L’esperienza del Covid ha portato la maggioranza dei lavoratori a dover gestire una complessità di ruoli e dinamiche lavorative mai vista prima, a tutti i livelli aziendali. Può questa nuova realtà diventare un motore positivo di engagement delle persone verso l’azienda? Sì, dicono gli esperti, e non solo perché durante le transizioni le persone sono particolarmente sensibili a ciò che ricevono dal loro contesto lavorativo, e quindi ogni azione di vicinanza ha un effetto molto maggiore in termini di motivazione e identificazione, anche a lungo termine. Ma anche perché il modo in cui l’azienda sa far vivere queste circostanze alle sue persone può avere un impatto considerevole su quella quantità di risorse che è il loro engagement: energia, attenzione, apertura, focus possono aumentare a dismisura.
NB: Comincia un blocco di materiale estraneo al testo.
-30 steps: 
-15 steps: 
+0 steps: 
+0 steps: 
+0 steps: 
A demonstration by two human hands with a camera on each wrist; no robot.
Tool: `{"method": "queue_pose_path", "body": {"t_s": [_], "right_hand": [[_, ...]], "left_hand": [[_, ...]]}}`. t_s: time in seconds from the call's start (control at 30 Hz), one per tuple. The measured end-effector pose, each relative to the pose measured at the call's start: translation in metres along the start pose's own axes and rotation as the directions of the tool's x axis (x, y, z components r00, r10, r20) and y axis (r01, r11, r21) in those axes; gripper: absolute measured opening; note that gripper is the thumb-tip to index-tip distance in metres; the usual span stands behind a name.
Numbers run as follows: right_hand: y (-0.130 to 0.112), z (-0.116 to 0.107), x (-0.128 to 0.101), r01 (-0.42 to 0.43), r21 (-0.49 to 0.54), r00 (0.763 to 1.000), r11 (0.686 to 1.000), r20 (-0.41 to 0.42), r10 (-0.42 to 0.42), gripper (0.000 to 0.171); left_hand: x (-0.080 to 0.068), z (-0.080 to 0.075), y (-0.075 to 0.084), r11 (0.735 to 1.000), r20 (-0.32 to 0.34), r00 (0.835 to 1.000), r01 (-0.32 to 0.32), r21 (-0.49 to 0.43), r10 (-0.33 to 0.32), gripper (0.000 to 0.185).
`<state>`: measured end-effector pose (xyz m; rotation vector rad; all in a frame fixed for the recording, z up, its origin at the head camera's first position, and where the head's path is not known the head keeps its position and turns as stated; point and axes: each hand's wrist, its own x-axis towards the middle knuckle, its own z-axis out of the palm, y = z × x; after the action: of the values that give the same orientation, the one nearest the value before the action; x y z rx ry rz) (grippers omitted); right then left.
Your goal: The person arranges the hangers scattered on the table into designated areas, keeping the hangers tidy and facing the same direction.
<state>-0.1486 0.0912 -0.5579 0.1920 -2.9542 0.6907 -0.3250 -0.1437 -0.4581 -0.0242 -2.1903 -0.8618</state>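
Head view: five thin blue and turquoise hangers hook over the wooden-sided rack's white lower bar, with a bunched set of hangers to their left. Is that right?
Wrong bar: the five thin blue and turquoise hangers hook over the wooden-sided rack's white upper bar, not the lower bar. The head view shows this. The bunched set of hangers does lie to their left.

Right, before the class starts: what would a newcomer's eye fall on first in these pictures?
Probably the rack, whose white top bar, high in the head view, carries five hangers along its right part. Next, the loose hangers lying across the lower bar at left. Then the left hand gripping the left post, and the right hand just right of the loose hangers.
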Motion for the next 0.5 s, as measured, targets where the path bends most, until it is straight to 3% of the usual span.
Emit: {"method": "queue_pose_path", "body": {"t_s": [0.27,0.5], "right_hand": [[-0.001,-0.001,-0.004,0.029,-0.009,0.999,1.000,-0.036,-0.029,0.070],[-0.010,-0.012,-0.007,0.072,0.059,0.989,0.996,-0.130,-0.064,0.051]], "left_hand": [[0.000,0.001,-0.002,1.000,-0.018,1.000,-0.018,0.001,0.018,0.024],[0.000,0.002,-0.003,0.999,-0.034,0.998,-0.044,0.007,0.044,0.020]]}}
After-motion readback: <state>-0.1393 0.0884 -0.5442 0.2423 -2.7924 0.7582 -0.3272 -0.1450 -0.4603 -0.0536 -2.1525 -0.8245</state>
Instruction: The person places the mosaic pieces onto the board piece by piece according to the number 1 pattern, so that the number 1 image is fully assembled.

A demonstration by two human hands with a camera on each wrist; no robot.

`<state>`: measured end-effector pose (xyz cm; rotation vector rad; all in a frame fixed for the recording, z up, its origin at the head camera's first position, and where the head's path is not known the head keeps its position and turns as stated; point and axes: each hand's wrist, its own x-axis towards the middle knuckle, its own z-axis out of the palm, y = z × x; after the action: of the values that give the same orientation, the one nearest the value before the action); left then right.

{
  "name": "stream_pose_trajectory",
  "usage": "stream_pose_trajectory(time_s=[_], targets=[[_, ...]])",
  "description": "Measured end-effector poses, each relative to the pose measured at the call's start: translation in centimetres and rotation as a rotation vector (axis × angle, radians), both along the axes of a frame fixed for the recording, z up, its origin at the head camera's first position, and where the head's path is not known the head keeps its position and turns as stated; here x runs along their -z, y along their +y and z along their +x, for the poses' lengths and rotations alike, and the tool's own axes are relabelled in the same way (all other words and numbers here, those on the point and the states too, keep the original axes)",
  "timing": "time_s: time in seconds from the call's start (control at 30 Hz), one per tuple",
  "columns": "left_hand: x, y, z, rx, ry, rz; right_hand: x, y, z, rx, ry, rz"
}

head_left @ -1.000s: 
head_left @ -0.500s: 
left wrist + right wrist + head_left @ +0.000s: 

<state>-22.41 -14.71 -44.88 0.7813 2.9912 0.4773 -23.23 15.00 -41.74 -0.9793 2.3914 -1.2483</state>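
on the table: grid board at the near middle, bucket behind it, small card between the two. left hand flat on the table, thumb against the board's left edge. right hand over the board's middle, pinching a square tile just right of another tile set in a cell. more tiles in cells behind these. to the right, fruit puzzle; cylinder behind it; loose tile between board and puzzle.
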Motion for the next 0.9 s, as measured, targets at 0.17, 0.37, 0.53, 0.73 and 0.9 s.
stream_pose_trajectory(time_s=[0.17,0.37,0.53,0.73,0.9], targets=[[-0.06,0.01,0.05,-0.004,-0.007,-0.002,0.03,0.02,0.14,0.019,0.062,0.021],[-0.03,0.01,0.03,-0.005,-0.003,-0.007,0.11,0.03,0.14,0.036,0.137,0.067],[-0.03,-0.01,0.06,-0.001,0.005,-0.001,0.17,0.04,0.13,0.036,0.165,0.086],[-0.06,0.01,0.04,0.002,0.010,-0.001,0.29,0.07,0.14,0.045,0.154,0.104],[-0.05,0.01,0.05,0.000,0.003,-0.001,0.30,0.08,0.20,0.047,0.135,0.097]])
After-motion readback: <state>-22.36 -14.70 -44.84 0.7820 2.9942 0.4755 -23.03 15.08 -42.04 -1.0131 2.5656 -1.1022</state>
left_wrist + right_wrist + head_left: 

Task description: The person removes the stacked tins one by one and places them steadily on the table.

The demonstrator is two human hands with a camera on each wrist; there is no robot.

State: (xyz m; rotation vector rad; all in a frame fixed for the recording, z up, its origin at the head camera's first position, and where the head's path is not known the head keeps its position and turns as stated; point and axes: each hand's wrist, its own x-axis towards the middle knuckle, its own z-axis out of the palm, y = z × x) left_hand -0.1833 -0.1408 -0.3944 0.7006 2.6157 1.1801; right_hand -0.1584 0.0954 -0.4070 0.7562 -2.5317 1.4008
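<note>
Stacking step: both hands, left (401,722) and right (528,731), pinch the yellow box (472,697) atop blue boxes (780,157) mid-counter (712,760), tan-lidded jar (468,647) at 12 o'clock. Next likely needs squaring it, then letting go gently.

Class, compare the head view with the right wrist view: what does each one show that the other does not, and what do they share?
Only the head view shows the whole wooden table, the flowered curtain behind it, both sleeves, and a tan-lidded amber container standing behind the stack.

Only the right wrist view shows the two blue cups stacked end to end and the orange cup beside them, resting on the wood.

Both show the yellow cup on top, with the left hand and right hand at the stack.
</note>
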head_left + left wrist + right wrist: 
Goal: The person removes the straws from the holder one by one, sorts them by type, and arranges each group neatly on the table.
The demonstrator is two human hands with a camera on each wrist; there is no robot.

Mentre le aziende sono andate oltre la fase iniziale di organizzazione del lavoro a distanza a causa del Covid-19, adesso si trovano nel momento di prendere decisioni importanti, come rispondere ad alcune domande indifferibili: per quanto tempo i dipendenti lavoreranno ancora da casa? Un ambiente di lavoro “ibrido” o a rotazione è efficace? L’organizzazione degli spazi lavorativi aziendali (ormai in gran parte vuoti) corrispondono ancora alle attuali esigenze? Queste decisioni sono sicuramente di natura finanziaria, ma coinvolgono profondamente anche aspetti personali e, negli anni a venire, influenzeranno il modo in cui le persone lavoreranno insieme e definiranno la propria identità professionale.